◆ TASK PROMPT: If a line of the material holds the string "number", please copy it.

◆ STUDY MATERIAL:

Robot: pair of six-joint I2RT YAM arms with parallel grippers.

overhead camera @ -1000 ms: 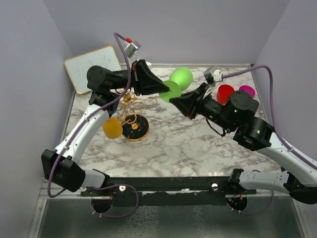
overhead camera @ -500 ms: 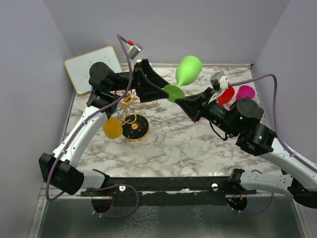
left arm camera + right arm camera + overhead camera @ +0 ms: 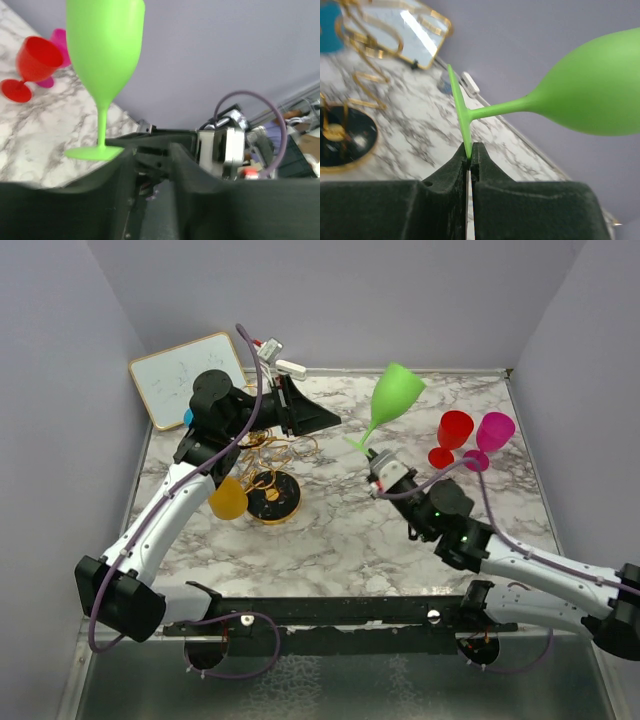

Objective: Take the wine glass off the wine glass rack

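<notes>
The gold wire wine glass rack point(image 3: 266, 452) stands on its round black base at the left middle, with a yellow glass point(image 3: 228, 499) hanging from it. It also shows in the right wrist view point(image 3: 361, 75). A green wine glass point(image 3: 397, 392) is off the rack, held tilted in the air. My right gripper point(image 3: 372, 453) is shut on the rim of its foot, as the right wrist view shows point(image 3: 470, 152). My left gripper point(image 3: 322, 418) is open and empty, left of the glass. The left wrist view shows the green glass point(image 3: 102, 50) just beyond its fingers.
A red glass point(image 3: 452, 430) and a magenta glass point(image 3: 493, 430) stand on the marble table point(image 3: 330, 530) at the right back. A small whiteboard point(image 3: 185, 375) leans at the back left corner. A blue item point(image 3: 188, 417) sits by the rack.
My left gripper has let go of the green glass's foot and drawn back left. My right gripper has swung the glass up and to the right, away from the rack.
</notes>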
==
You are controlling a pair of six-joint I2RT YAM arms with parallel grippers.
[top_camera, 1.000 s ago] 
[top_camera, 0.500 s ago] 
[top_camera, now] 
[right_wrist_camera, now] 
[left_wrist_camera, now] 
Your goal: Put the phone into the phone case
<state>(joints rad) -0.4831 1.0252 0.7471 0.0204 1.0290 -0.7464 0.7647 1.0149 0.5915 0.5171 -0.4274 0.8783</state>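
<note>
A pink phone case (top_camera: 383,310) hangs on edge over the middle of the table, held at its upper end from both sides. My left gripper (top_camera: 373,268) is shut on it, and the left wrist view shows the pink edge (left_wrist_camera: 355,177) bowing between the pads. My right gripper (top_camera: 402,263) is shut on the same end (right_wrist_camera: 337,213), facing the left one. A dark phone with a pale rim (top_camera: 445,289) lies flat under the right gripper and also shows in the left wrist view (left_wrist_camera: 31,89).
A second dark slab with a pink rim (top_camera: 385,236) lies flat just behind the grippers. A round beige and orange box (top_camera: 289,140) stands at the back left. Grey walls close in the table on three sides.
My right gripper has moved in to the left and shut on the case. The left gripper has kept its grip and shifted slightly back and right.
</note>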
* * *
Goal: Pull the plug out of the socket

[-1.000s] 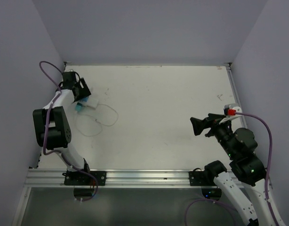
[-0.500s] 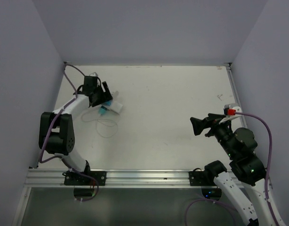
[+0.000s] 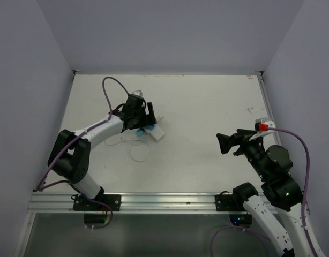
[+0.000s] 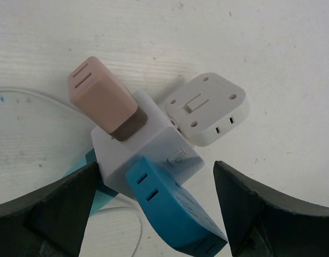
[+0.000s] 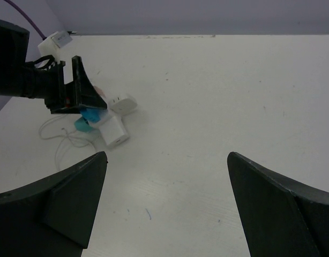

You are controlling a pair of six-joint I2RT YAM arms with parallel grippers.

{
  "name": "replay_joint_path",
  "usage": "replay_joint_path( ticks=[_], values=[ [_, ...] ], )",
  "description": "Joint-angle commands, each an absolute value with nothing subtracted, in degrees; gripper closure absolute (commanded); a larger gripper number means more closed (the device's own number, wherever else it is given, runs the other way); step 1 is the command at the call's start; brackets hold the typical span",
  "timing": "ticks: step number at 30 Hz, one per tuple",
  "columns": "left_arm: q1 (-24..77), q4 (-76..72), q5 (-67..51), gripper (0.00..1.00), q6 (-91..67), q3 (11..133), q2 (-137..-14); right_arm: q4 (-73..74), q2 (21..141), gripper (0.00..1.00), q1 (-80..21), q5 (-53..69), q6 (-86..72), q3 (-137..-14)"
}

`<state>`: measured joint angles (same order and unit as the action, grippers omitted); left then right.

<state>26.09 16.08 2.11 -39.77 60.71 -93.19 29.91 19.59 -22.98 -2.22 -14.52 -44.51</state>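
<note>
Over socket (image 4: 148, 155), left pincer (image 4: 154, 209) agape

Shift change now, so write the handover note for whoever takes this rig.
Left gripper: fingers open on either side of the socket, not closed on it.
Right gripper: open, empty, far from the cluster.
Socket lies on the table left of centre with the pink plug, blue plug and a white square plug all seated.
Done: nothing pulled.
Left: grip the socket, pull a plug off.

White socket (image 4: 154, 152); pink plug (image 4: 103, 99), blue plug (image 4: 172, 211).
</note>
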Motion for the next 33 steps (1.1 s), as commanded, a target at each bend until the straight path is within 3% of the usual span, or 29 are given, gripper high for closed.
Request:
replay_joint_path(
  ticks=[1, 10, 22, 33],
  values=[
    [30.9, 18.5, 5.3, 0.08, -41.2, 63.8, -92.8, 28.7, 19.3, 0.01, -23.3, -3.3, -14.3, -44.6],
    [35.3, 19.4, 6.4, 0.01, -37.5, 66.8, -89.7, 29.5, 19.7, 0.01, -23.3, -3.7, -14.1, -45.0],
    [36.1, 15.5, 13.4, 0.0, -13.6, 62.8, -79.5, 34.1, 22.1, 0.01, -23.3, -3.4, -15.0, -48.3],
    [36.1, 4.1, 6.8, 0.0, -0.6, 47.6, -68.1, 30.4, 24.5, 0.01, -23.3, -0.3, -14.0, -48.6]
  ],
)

◆ OUTPUT OF THE TASK:
  "description": "Joint-angle commands, each an absolute value with nothing subtracted, in degrees; gripper closure absolute (commanded); a larger gripper number means more closed (the device's own number, wherever else it is given, runs the other way); step 1 is the command at the call's start; brackets hold the typical span",
  "timing": "ticks: step number at 30 Hz, one per tuple",

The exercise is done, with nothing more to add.